Mas existe um ponto nevrálgico que permeia toda e qualquer violência cometida contra mulheres: a cultura machista. Sim, é um ponto batido e debatido, ninguém aguenta mais falar sobre isso, sabemos o que isso significa. Ou não, não sabemos.

Não há lei, política, vigilância, monitoramento e punição que consigam dar garantias reais que uma mulher não será estuprada, que não irá apanhar ou que não será assassinada na frente dos filhos. Não há viatura policial que impeça um crime cometido dentro de casa. Não há governador, secretário, prefeito, deputado ou vereador que consiga garantir que um homem abuse sexualmente de sua própria filha. Deixando bem claro que não estou aqui tentando diminuir a responsabilidade desses poderes ou dessas pessoas. Eles são responsáveis sim! Especialmente quando endossam publicamente um discurso de ódio contra as mulheres. Quando não capacitam seus agentes públicos para acolher as vítimas; quando se isentam de investigar denúncias; quando omitem dados; quando tentam silenciar  ou criminalizam os movimentos sociais; quando não investem em redes de apoio e acolhimento… A lista de responsabilidades do poder público é imensa. Mas, repito, esse não é o ponto.

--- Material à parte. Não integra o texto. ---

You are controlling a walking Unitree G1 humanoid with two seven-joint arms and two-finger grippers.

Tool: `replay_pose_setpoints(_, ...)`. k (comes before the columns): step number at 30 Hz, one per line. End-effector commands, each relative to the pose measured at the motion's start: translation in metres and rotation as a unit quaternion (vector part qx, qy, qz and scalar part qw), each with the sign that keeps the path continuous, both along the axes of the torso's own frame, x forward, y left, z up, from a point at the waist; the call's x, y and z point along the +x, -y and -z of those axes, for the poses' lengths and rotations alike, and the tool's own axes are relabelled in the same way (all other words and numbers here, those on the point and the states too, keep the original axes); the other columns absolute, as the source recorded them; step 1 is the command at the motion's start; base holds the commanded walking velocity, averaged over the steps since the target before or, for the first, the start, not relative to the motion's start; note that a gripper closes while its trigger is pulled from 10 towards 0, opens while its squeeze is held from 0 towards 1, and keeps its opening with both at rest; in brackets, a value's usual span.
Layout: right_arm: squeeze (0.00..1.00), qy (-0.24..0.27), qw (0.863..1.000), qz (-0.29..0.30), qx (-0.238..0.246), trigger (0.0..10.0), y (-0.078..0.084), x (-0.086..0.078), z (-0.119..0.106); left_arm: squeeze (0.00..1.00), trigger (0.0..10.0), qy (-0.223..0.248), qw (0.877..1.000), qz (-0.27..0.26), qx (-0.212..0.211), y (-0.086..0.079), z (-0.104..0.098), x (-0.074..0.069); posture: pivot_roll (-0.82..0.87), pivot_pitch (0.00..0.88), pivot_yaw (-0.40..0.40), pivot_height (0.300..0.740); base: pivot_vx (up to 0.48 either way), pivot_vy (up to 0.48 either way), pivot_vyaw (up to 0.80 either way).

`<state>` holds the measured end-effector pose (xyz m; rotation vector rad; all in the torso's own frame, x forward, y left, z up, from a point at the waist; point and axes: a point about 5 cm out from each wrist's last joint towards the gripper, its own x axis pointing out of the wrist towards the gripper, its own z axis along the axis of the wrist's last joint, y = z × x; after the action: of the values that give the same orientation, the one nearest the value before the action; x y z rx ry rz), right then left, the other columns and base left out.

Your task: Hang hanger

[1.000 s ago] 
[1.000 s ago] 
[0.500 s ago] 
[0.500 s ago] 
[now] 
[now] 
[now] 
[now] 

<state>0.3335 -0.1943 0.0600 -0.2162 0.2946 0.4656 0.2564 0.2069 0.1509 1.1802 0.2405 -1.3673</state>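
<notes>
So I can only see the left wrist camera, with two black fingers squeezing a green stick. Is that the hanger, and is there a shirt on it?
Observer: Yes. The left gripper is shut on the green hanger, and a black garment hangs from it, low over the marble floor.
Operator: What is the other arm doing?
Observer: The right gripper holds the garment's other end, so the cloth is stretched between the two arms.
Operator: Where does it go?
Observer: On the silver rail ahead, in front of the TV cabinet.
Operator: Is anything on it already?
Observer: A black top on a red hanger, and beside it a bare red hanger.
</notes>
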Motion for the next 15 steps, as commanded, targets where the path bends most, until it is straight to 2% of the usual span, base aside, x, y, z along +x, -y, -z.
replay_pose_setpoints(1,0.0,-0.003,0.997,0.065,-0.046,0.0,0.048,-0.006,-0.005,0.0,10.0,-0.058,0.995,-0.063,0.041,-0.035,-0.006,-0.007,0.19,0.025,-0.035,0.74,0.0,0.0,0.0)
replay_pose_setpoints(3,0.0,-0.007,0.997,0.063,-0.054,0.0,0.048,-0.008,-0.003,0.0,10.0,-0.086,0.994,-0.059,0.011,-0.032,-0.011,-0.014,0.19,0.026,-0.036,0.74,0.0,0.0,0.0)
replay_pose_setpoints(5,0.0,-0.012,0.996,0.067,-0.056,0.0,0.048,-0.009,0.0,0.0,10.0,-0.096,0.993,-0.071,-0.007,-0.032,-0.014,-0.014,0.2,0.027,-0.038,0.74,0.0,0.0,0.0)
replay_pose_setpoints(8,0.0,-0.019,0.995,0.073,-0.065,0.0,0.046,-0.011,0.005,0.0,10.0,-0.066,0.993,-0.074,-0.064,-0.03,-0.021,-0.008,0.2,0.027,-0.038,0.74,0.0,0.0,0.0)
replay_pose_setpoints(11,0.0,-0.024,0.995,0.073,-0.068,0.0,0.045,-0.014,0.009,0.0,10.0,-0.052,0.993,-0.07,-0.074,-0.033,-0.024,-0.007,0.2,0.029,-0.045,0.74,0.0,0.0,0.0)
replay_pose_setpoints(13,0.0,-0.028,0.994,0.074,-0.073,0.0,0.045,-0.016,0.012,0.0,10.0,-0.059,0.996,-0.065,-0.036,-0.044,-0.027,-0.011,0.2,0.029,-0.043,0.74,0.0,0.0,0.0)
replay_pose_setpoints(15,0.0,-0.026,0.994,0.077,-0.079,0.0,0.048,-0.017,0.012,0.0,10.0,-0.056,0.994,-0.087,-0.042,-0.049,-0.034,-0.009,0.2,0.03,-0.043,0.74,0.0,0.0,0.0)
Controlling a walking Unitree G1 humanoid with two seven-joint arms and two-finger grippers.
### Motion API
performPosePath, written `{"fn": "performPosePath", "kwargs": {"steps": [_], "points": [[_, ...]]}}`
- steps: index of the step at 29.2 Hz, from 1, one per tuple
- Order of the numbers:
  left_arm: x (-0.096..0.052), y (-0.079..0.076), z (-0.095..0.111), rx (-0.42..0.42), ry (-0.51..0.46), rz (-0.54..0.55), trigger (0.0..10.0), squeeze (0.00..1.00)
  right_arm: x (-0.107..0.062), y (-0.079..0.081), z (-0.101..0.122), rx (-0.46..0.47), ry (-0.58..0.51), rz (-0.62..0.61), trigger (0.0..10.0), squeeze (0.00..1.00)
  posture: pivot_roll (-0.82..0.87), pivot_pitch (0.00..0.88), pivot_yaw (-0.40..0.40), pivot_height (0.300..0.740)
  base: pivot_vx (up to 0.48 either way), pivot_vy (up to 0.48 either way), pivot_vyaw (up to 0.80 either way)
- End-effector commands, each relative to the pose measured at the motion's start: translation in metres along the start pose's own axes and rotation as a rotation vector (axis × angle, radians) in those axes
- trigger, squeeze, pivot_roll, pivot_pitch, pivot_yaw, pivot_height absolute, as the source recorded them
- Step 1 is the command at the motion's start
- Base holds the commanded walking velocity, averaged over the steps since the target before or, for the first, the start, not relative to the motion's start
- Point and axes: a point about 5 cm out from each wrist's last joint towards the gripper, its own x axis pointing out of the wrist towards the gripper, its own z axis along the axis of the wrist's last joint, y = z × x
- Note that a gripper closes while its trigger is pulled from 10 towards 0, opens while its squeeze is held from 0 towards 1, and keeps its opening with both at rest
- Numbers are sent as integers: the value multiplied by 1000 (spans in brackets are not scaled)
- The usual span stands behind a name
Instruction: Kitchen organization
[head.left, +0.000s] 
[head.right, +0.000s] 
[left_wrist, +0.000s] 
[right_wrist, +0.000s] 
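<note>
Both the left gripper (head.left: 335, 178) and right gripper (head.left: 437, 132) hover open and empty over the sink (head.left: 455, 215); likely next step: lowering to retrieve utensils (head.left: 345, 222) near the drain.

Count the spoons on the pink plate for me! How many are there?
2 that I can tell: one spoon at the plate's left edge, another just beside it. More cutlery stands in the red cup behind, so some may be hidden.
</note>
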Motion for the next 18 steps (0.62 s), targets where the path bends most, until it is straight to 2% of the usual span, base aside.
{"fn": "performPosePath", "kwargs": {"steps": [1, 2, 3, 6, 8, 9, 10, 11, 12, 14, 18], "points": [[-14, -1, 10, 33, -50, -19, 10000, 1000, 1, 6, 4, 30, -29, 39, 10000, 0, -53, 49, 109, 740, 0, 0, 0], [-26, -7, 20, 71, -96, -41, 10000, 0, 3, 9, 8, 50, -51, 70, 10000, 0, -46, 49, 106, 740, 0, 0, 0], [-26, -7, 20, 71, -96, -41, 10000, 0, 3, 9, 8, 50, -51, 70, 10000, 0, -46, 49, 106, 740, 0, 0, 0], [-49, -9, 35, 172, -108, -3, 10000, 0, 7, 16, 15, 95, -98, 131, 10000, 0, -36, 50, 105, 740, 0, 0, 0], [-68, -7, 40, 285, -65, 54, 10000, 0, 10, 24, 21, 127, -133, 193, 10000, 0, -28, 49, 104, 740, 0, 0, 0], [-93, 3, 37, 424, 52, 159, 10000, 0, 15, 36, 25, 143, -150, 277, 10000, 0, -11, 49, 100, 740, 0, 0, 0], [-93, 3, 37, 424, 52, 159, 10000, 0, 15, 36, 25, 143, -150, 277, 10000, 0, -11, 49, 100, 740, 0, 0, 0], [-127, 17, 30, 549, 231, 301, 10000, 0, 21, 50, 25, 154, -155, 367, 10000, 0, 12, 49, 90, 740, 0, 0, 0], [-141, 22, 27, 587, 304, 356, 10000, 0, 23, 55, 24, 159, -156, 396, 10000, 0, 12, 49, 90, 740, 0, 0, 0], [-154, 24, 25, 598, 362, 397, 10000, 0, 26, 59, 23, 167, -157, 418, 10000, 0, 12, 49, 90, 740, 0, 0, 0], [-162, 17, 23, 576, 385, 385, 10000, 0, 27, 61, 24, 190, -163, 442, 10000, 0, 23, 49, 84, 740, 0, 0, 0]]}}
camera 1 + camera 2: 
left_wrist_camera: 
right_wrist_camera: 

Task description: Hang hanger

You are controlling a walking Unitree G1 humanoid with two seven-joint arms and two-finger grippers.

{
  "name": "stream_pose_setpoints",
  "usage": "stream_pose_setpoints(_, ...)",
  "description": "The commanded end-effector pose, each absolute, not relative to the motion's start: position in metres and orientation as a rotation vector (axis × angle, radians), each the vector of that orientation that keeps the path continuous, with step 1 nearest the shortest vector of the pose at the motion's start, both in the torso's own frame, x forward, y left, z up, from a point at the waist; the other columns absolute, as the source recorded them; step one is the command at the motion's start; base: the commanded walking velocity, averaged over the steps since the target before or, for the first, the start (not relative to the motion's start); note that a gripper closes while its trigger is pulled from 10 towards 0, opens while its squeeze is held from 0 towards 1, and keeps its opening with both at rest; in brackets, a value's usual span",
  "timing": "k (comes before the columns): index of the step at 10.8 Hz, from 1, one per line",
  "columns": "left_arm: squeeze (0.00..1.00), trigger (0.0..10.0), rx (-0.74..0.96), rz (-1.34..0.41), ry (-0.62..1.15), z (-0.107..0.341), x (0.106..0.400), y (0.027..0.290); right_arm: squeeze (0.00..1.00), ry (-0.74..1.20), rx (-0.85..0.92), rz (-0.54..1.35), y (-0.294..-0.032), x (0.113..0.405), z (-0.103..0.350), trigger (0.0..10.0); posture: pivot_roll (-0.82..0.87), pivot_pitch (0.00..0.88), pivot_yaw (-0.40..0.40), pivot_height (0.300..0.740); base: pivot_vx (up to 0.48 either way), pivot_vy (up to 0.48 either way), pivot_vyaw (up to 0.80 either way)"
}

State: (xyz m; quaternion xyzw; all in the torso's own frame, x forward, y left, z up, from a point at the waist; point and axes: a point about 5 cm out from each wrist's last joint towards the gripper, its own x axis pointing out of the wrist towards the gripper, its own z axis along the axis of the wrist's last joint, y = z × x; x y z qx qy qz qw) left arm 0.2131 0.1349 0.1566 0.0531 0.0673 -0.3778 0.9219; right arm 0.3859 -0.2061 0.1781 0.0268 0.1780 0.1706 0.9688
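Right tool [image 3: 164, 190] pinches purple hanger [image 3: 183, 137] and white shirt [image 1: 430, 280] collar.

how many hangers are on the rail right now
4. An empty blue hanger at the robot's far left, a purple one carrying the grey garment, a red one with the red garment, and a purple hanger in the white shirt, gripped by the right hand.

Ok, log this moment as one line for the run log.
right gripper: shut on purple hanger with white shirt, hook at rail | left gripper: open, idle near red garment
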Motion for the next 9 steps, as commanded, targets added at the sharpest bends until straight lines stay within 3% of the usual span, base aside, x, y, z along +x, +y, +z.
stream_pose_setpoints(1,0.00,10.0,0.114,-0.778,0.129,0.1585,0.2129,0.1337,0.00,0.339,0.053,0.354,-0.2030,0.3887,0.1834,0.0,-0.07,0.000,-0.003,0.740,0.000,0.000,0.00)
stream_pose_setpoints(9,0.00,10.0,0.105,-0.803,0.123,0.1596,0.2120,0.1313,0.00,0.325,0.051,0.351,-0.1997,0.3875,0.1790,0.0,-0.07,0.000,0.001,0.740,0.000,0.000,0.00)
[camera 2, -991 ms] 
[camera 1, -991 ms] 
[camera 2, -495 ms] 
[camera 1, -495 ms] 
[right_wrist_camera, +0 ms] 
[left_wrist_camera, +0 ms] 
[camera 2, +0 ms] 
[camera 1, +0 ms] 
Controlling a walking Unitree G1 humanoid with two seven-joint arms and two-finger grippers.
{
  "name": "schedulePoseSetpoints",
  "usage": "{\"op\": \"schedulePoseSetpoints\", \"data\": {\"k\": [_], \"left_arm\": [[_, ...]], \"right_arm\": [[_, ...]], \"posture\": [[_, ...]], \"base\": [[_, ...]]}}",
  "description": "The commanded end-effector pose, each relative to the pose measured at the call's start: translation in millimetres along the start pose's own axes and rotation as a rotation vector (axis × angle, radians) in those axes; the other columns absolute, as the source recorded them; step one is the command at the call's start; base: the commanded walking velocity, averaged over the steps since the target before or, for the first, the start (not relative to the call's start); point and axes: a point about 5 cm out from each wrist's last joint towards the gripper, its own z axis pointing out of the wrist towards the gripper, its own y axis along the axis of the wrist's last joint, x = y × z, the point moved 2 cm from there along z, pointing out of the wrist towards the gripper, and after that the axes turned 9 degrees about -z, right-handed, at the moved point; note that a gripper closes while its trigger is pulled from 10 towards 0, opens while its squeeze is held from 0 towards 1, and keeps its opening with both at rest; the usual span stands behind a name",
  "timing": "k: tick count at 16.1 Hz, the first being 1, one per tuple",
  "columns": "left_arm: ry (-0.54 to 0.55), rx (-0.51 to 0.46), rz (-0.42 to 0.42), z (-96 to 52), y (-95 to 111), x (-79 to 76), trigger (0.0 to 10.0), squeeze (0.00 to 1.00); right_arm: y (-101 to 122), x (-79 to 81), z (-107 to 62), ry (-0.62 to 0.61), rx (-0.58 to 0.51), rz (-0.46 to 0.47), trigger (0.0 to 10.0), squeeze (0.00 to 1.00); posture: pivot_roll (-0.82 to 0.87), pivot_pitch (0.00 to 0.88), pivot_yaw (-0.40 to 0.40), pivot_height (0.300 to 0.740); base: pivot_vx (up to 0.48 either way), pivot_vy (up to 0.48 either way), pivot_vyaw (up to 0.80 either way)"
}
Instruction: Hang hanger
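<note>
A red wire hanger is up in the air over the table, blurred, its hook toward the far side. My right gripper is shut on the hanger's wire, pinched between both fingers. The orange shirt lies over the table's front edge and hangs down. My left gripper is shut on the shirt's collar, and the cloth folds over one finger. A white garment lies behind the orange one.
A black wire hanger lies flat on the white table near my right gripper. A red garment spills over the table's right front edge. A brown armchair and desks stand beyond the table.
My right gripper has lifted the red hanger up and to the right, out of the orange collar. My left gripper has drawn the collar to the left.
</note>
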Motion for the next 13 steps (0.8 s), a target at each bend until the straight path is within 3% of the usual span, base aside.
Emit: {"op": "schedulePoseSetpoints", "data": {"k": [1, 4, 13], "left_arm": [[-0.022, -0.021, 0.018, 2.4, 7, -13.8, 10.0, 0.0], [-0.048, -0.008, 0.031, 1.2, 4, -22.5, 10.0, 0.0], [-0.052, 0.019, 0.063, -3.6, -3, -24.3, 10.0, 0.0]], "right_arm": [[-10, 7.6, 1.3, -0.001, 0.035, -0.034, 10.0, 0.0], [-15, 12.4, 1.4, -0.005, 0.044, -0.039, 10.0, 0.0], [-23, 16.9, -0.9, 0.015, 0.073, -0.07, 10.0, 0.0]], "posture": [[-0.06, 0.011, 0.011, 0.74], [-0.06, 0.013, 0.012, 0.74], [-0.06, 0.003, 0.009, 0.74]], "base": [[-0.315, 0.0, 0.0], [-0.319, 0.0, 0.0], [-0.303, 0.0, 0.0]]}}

O ponto é que o problema da violência contra mulheres passa por uma gigantesca mudança cultural e estrutural. Não é algo que um governo consiga resolver em 4 ou 8 anos, por mais boa vontade e recursos que tenham disponíveis.

A mudança no quadro que vivemos hoje só se dará daqui a muitas gerações. Começando de agora! Nas escolas, em casa, nos locais de trabalho, na vida cotidiana, na nossa própria percepção sobre gênero e discurso midiático e no nosso próprio cotidiano. Na forma como criamos nossos filhos e filhas e de como tratamos as mulheres que não são da nossa família.

Eu não quero que as cadeias se encham de estupradores e feminicidas. Depois que uma menina é estuprada e depois que uma mãe é assassinada, a punição serve como uma prestação de contas social. A verdadeira justiça, quando feita, não traz de volta a paz de um corpo violado ou uma mãe de volta ao convívio da família.

O que eu quero é que os estupros e feminicídios parem de ocorrer. E eles não vão parar enquanto o poder público e a sociedade cheguem à um denominador que inclua a responsabilidade de cada um nesse processo.